> **WHAT THE TASK ASKS**: Write back every line of the listing exactly, excluding images.

> **DATA SECTION**:
[Start of Attachment]

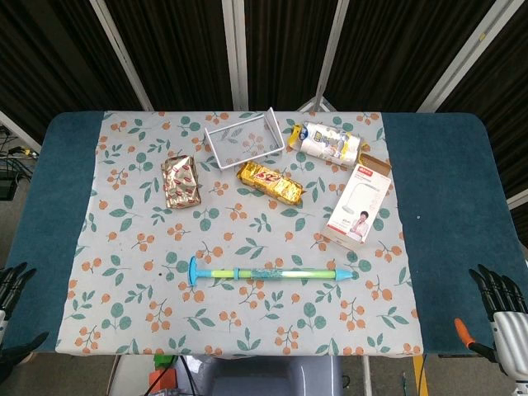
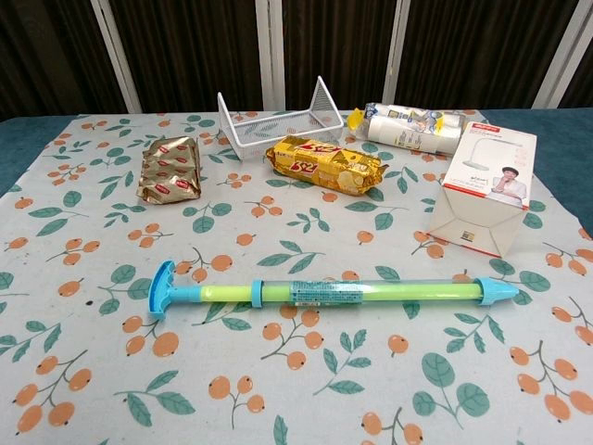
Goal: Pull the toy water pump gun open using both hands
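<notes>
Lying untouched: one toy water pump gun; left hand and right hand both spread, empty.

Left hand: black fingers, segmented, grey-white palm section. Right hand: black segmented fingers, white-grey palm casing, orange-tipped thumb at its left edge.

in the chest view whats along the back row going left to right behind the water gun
foil snack pack → white wire rack → yellow biscuit pack → white roll-shaped pack → white carton with a person's photo. The yellow biscuit pack sits just in front of the rack, so their spans overlap a little.
</notes>
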`<state>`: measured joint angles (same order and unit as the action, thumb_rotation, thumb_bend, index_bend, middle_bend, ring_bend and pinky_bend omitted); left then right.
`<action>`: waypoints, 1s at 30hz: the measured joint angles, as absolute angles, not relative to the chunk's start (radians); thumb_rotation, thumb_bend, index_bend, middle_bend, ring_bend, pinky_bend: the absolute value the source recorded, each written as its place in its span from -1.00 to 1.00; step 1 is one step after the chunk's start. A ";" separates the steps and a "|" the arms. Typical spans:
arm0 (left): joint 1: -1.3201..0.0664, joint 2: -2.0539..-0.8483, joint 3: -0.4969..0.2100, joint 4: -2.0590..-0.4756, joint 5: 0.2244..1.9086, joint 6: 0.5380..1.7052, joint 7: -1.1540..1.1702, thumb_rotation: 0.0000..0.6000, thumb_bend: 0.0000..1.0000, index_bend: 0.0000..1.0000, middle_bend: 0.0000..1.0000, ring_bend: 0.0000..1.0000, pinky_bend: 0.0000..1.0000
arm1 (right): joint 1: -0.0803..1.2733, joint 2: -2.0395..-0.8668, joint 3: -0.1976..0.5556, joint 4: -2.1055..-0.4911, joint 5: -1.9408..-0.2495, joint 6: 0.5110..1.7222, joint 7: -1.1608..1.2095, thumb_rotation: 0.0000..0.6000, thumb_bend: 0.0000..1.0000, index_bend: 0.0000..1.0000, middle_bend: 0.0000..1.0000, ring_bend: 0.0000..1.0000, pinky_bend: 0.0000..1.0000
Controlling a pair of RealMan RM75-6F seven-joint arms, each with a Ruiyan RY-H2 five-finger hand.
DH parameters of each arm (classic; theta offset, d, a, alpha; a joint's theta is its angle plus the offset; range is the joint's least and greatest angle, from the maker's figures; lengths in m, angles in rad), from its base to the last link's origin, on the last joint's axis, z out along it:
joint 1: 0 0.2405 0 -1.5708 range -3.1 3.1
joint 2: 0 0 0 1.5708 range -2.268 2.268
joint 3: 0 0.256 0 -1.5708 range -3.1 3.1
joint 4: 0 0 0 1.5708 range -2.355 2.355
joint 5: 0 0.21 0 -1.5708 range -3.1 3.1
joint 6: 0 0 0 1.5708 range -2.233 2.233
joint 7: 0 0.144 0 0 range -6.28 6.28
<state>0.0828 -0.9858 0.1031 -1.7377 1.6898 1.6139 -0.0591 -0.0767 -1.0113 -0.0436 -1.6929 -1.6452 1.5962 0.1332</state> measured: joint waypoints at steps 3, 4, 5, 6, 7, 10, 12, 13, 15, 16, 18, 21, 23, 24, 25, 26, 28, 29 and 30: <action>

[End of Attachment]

> **RESULT**:
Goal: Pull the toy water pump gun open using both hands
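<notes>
Lying untouched: one toy water pump gun; left hand and right hand both spread, empty.

Left hand: black fingers, segmented, grey-white palm section. Right hand: black segmented fingers, white-grey palm casing, orange-tipped thumb at its left edge.

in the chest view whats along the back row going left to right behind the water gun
foil snack pack → white wire rack → yellow biscuit pack → white roll-shaped pack → white carton with a person's photo. The yellow biscuit pack sits just in front of the rack, so their spans overlap a little.
</notes>
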`<state>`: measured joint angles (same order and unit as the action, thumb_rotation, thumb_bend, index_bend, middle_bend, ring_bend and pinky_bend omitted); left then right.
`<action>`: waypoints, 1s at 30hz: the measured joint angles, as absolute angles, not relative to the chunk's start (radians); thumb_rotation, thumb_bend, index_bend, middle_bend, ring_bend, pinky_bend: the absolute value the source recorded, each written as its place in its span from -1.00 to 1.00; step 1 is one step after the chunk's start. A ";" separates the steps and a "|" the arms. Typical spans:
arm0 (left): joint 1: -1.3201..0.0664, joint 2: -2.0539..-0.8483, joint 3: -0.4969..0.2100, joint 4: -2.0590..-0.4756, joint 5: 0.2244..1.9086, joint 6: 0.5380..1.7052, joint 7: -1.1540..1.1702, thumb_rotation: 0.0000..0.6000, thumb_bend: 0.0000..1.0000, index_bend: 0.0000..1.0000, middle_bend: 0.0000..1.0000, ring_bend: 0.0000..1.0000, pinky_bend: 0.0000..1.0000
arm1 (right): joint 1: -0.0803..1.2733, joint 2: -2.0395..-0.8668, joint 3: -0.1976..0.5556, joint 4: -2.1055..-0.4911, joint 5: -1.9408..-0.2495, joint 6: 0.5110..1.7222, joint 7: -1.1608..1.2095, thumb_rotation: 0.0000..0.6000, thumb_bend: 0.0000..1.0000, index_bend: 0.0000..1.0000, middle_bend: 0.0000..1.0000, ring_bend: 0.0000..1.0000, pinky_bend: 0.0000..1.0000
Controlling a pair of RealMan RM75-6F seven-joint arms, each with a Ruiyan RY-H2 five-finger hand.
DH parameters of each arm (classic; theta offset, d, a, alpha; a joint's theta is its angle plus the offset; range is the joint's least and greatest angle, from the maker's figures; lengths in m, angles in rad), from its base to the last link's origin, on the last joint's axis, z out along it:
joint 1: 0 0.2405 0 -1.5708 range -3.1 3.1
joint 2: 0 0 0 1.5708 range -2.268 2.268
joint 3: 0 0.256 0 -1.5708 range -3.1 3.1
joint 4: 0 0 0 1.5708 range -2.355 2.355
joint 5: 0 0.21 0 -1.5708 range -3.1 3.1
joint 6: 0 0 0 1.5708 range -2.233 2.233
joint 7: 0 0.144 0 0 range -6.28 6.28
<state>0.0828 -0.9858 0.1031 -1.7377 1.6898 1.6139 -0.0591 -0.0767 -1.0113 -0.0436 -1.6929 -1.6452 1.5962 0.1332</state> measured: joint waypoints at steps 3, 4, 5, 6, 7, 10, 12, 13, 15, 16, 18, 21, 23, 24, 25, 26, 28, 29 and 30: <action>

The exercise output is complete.